The problem with the triple bottom line: Corporate Social Responsibility reporting

In the world of CSR and business ethics, "triple bottom line" is the idea that a company should measure their success not just financially, but on three axis -- financial, social and environmental.

The truth is, there is no quantitative measure -- no way to evaluate what my "triple bottom line" is. Even the concept of the "triple bottom line" is deceiving. It implies that social and environmental results can actually have a bottom line, a measure that a company can evaluate themselves and others against. I'm sure that using that term helps some executives get through the feeling that CSR activities are only warm and fuzzy, with no real end result for the corporation.

This article from Business Ethics gets to the core of the issue.


So we might reasonably ask of firms like The Body Shop, or British Telecom, or Dow Chemical – all companies that have claimed to believe in the 3BL – what their social bottom line actually was last year. But just posing this question conjures up visions of Douglas Adams’s comic tour de force, The Hitchhiker’s Guide to the Galaxy, in which the greatest of all computers is asked to come up with an answer to “the great question of Life, the Universe and Everything”. That answer, which takes seven-and-a-half million years to calculate, is “42”. At least part of the charm in this Hitchhiker shtick is that “42” seems wrong not because it arrives at the wrong number, but because it is ridiculous to think that the answer to such a question could be expressed numerically or even just with one word (especially a dangling adjective – 42 what?).


The paper further poses that if I make a promise and keep it, I am seen as ethical. But if I make ten promises and keep them, I am not seen as more ethical than when I only made and kept one promise.
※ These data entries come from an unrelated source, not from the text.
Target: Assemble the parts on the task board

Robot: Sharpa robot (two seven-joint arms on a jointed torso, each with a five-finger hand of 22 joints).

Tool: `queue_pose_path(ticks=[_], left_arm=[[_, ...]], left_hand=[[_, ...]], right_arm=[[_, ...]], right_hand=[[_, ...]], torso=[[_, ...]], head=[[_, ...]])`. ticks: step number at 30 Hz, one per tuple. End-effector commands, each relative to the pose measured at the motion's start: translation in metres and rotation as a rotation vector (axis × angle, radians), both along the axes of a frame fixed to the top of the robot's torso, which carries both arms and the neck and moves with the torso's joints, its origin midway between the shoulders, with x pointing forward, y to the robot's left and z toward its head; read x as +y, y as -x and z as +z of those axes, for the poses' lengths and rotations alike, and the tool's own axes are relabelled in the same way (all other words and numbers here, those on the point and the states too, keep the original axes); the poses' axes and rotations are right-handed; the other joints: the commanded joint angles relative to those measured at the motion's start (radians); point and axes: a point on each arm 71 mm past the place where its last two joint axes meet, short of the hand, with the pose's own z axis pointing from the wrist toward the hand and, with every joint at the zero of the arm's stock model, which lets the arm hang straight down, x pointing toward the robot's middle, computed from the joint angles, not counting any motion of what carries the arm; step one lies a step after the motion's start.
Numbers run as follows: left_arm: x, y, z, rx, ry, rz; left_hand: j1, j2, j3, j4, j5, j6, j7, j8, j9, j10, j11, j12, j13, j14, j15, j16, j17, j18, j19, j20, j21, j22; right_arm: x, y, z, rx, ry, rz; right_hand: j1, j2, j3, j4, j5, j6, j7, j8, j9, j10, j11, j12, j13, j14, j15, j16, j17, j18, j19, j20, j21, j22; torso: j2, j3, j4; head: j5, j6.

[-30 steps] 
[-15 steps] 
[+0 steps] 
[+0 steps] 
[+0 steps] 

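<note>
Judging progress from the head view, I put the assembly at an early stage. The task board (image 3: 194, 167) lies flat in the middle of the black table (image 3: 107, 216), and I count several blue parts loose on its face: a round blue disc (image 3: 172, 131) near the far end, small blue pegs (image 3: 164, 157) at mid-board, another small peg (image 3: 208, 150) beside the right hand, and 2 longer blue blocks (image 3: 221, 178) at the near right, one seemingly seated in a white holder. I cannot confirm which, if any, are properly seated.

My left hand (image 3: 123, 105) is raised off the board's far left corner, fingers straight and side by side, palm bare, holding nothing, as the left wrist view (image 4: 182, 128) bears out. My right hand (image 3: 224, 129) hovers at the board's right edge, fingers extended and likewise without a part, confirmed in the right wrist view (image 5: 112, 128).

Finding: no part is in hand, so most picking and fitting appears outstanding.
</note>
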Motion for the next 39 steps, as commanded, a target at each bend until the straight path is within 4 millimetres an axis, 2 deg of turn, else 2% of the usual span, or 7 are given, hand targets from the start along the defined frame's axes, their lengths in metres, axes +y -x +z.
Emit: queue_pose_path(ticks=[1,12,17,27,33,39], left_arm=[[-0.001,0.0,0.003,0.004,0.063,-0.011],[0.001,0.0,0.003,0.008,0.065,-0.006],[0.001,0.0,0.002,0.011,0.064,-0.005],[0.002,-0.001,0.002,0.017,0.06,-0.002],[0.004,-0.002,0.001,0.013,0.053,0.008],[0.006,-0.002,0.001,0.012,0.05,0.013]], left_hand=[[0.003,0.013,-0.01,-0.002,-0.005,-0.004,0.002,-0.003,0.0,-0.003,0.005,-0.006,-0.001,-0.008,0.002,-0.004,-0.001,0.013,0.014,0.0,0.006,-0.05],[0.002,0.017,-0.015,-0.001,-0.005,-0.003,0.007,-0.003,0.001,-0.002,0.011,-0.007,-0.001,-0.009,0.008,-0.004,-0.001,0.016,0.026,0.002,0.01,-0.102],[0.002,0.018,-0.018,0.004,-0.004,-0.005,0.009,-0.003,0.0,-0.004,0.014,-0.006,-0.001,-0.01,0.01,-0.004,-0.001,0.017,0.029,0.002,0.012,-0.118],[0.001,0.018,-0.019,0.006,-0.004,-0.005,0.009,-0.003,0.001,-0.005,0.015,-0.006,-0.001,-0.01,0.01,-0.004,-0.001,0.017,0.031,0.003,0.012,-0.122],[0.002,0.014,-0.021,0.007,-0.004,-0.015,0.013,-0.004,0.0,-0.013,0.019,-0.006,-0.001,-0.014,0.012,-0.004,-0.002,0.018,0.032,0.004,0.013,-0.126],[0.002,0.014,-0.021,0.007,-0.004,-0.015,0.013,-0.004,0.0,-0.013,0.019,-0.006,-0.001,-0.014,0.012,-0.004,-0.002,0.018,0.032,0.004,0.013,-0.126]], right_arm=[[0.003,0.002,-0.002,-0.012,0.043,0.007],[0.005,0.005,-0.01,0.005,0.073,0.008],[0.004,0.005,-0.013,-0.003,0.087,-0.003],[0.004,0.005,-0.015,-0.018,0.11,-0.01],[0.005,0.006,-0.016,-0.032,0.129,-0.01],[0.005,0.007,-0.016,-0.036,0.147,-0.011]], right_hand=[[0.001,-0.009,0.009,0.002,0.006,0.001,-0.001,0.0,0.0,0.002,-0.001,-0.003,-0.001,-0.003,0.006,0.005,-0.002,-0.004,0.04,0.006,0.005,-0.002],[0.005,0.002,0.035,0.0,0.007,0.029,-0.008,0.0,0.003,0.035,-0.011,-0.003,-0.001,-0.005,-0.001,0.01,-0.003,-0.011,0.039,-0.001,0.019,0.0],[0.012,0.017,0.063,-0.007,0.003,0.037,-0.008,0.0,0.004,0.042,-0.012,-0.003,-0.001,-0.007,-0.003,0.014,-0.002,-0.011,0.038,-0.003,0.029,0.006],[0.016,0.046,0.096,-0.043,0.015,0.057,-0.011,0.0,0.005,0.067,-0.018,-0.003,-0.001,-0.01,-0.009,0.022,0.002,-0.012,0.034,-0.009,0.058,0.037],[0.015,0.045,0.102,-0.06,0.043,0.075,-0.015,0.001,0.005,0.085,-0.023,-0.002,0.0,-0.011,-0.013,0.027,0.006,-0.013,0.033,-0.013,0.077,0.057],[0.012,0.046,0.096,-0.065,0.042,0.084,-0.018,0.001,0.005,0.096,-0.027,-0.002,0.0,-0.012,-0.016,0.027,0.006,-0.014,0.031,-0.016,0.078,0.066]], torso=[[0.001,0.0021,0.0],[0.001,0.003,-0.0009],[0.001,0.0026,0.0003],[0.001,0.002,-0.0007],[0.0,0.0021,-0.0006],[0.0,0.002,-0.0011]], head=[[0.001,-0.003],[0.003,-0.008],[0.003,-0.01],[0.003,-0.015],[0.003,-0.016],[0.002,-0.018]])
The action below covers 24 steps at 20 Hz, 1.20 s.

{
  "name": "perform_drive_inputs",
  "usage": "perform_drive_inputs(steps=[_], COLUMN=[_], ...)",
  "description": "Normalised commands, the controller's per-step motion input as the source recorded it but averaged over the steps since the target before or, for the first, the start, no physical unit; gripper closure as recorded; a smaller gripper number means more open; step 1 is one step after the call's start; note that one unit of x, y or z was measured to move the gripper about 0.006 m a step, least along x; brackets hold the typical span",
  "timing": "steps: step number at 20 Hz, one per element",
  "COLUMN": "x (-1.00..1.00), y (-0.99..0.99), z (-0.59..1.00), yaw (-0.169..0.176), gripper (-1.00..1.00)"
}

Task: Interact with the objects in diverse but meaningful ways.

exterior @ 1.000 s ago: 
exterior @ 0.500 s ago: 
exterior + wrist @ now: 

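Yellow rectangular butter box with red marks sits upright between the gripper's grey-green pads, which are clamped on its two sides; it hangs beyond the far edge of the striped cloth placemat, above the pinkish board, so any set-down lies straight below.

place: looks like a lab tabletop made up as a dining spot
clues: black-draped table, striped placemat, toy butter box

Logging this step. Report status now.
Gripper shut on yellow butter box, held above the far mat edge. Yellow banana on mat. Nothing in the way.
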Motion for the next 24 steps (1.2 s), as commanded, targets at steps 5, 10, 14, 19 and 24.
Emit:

Flattening multidimensional ethical issues for the purpose of measuring is bound to create some errors.

But I disagree with the paper in his conclusion that there's no point in trying. Is the jargon of "triple bottom line" misleading? Absolutely! Is the current state for measuring a company's commitment and effectiveness in this area defective? Absolutely! Has the concept of Corporate Social Responsibility been hijacked by PR departments who only address CSR issues as part of a marketing portfolio? You know the answer -- Absolutely!

The idea of the triple bottom line has significant potential. It took generations for us to develop effective and thorough financial reporting rules and guidelines, and they are still being undermined by creative accountants. We've only just started incorporating social and environmental ideals into corporate performance -- it will take several years before the first rudimentary reporting standards begin to emerge. I have no doubt that our largest audit firms are energetically exploring this new market opportunity.... = )

1 Comments:

Anonymous Sarah said...

Jennifer, I love your spirit. You are giving ethics a bad reputation. Stop making sense and saying something relevant. You are the first person I would actually refer a business to.